With the Senate’s attempt to repeal and replace the
Affordable Care Act temporarily on hold, I turned my attention to the MedPAC
report sent to Congress earlier this month, its annual report on “Medicare and
the Health Care Delivery System.” MedPAC, I once said, is one of the
most-important-organizations-you-never-heard of. It is an independent group of
17 commissioners appointed by the US Comptroller General that advises Congress
on the Medicare program. Some of Medicare’s most influential programs in recent
years, such as the readmissions reduction program and the hospital acquired
conditions reduction program, had their origins in MedPAC recommendations.
One chapter that
I found particularly intriguing was the one on hospital and SNF (skilled
nursing facility) use by Medicare beneficiaries who reside in nursing
facilities. Much attention has been paid to patients going from the hospital to
home and back to the hospital, and a fair amount of attention accorded to
patients going from the hospital to the SNF (rehab) and back to the hospital.
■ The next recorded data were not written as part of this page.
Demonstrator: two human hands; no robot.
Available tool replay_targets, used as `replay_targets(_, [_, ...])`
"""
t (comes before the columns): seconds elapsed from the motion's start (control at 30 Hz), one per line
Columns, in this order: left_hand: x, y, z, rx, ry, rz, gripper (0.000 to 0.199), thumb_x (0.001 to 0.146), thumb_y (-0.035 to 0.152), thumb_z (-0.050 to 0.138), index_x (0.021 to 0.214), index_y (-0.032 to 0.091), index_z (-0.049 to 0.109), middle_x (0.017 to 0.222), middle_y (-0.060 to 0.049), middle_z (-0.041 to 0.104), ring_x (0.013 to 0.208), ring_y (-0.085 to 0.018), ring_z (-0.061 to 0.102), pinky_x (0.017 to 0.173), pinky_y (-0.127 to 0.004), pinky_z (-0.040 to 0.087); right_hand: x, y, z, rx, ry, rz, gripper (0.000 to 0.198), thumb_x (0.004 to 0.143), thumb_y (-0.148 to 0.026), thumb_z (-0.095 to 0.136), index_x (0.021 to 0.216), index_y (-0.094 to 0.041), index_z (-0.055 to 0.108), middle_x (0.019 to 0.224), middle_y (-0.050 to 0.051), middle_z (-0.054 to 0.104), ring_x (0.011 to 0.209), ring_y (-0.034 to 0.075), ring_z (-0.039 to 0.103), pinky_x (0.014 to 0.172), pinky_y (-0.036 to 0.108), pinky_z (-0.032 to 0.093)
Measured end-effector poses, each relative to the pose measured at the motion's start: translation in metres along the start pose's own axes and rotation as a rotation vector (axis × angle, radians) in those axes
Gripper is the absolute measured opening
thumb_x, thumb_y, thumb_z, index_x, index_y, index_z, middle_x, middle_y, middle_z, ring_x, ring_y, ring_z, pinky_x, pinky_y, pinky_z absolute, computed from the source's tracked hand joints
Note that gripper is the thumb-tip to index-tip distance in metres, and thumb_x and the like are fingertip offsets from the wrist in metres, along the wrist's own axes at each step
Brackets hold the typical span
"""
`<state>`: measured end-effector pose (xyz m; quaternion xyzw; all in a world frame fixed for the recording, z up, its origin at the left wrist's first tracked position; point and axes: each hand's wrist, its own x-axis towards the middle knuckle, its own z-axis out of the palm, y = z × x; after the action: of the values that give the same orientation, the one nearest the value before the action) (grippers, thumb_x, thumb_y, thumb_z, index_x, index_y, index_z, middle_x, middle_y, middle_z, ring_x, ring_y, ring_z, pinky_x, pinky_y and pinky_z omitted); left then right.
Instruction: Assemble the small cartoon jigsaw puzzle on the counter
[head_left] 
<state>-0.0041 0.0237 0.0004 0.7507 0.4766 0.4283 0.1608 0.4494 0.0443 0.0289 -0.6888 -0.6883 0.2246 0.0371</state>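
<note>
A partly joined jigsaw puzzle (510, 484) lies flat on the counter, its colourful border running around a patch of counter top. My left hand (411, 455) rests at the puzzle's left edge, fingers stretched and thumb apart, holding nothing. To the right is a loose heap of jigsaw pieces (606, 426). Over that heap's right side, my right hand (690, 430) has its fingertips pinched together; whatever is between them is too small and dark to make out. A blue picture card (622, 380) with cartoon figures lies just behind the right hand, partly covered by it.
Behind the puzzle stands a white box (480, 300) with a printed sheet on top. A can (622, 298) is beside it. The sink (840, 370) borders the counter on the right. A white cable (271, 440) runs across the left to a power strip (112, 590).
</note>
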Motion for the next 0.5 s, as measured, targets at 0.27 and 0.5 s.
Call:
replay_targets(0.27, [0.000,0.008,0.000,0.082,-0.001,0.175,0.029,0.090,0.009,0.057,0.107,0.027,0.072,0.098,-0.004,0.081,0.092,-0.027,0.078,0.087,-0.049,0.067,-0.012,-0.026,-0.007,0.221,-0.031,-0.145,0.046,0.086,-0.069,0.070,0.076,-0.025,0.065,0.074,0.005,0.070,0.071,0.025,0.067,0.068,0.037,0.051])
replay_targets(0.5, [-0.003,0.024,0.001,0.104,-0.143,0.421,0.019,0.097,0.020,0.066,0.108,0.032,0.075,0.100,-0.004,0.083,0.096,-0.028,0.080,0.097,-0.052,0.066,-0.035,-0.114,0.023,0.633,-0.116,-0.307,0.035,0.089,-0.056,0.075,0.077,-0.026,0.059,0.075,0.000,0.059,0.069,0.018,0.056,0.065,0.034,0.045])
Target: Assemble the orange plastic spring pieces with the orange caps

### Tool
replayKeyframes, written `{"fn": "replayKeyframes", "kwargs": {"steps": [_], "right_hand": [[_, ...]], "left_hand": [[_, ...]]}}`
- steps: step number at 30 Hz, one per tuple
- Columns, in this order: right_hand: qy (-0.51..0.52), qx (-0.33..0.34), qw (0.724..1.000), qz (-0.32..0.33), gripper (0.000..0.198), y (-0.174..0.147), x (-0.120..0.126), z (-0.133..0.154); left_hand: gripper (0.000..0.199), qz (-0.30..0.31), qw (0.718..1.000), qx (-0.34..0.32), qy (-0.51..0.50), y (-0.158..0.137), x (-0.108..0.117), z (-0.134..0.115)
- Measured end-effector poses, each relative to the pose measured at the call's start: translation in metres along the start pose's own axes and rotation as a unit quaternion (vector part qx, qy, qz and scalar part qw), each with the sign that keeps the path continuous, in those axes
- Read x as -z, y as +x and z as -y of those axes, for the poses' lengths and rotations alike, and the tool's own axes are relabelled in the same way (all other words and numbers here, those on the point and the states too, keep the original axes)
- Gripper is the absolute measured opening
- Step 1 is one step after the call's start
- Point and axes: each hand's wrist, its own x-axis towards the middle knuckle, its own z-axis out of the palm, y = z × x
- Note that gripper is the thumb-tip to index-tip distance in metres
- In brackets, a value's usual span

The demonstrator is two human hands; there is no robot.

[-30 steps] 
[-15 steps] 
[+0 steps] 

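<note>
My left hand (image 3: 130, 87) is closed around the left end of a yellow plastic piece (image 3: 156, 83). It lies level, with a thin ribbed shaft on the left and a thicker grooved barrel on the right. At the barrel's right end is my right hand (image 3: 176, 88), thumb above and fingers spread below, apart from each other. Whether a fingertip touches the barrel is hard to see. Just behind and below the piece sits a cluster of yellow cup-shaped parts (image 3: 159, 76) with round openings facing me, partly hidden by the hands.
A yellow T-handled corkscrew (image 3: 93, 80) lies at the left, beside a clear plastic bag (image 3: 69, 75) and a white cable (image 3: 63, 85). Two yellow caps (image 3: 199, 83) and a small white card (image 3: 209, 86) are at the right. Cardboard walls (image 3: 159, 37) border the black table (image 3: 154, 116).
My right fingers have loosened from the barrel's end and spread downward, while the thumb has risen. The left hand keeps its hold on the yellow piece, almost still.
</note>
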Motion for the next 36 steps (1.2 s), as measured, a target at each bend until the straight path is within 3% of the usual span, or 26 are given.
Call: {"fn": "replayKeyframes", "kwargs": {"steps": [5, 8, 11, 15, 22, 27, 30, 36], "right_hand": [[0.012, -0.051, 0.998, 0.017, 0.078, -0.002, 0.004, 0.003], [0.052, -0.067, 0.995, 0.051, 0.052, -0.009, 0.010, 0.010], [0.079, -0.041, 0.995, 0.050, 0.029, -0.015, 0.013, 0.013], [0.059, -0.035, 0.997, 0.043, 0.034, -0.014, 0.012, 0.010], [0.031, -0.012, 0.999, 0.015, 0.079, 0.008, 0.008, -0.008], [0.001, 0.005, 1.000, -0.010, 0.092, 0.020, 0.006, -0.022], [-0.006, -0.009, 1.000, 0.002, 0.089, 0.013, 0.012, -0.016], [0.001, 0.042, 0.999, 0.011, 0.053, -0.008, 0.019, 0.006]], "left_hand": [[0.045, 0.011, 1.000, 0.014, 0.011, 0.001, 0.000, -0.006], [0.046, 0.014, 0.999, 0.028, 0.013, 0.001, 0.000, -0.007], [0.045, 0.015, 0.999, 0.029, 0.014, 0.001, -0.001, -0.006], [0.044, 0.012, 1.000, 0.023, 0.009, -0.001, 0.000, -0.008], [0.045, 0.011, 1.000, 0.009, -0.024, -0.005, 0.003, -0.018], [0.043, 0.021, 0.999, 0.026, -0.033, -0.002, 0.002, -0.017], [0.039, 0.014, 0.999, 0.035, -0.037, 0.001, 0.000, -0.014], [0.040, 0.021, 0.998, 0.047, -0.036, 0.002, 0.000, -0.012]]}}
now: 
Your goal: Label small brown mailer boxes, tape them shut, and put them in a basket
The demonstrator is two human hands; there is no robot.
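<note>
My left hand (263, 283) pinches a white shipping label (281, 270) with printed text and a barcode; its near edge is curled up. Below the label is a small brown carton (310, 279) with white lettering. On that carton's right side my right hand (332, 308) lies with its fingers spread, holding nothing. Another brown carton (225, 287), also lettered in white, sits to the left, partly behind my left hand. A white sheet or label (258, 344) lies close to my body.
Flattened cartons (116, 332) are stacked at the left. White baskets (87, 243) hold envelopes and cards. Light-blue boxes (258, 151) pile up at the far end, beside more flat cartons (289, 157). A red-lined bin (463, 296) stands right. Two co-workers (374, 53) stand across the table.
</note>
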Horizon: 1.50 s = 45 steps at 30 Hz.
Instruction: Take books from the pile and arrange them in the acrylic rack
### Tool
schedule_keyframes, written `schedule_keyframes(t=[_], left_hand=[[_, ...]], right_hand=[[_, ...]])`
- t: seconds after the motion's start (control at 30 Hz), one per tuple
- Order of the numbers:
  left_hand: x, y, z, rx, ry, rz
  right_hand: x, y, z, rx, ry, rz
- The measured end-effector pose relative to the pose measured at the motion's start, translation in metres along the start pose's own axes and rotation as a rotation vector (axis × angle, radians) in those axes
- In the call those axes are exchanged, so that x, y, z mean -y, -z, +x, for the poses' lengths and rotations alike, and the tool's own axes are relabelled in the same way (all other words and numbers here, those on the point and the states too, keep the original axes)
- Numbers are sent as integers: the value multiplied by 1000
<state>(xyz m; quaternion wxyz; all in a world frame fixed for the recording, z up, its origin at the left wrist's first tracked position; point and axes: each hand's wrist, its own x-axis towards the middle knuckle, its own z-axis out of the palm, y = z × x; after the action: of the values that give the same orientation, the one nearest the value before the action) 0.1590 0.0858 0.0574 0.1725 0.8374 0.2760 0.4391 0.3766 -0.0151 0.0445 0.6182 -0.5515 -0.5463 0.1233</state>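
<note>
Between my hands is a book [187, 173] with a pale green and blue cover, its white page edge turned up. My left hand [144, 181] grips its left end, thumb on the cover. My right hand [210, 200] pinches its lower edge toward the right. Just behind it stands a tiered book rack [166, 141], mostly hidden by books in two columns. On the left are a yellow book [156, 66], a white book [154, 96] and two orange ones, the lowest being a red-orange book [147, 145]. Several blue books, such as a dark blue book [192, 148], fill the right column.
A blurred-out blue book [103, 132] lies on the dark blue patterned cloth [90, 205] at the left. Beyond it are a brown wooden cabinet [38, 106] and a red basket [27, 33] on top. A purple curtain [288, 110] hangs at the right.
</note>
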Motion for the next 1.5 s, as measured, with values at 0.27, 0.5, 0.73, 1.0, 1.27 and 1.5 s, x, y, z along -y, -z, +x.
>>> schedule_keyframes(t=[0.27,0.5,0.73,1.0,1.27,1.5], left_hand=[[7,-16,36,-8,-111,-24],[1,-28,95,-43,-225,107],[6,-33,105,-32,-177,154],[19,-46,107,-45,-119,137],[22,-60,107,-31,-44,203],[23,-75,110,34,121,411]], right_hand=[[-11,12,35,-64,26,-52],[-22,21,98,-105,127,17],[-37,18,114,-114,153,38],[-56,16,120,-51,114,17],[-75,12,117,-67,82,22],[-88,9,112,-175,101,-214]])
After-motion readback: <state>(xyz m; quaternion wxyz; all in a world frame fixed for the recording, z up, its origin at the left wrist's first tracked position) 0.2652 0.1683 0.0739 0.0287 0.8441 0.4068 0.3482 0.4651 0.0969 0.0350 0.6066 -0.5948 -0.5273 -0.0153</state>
But this section addressed a different population: the frailest 1.6 million
people in America, those living in long term care facilities. It asked whether
they were being appropriately transferred to the acute care hospital. As the
MedPAC report noted, these are patients who often get into trouble when they
are hospitalized: they are prone to falling, developing delirium, suffering
from hospital-associated infections, and to experiencing the adverse effects of
“polypharmacy,” the prescribing of multiple medications. These are individuals
who live in an environment that provides nursing care 24/7 along with personal
care, as well as access to physicians, prescription medications, and physical
therapists. Surely it would be better for the nursing home residents—and for
Medicare’s bottom line—if they could be treated where they live. Are they? If
not, why not?
The answer is that they aren’t cared for in the
nursing facility as often as they should be. The single most important factor
determining if a person is treated in the nursing home or sent to the hospital
is the availability of on-site medical care, both physicians (or advanced
practice clinicians such as physician assistants or nurse practitioners) and diagnostic
modalities (such as x-rays).
Suddenly this conclusion had a familiar ring and I remembered
that 35 years ago, during my fellowship in geriatric medicine, I decided to
study why nursing home residents were transferred to the acute care hospital. I
spent many long hours in the emergency department of Boston City Hospital
examining medical records—I didn’t stop until I had identified 100 patients who
arrived in the ED from any of 22 area nursing homes. During the same period,
338 older individuals who lived in the community, in their own homes, had
sought care, and these people served as controls. What I found was that the
patients coming from the nursing home were remarkably similar to those coming
from home in terms of their severity of illness. They were, on average, older
(83 compared to 77), whiter (92 percent compared to 56 percent), and more
likely to be female (64 percent compared to 51 percent). They were more apt to
present with fever or a change in their mental status, both common problems
with increasing age. But otherwise, the two groups looked very similar from a
medical perspective. I concluded that we could increase the efficiency of
medical resource utilization and promote better care if we simply improved on-site care in nursing homes.
Almost exactly what MedPAC found in its analysis today.
To be sure, some nursing homes have programs in place
that go a long way to rectifying the situation, and CMS has supported several
pilot programs designed to avoid hospitalizing nursing home residents. These
programs have several features in common: they enhance the treatment available
in the nursing home by using advanced practice clinicians or providing
in-service training to other staff members; and they encourage advance care
planning by residents and their families to promote discussions of prognosis,
preferences, and planning for future illness.
So why, after over three decades, do we still
transfer many patients from the nursing home to the hospital? Why don’t we
provide more on-site medical care? The reasons are complex and include an
historical lack of interest by physicians in the frailest, oldest patients as
well as poor reimbursement for nursing home medical care. But fundamentally,
what the enduring problem shows is that we continue to fail to recognize that
people in nursing homes—and their families—do want treatment of their medical
problems. They may be willing to forgo the most invasive and burdensome forms
of treatment—such as ICU care, ventilator care, and major surgery—but that
doesn’t mean they are satisfied with a focus exclusively on comfort. If all the
nursing home can offer is Tylenol and oxygen, perhaps along with morphine or
other opioids, then nursing home residents will want to go to the hospital when
they become acutely ill.
We need to offer nursing home residents a viable alternative to the extremes
of comfort care only, on the one hand, or maximally aggressive care on the
other. And we need to explain what the various approaches to treatment would mean for them. Only then will we stanch the flow from the nursing home to the hospital.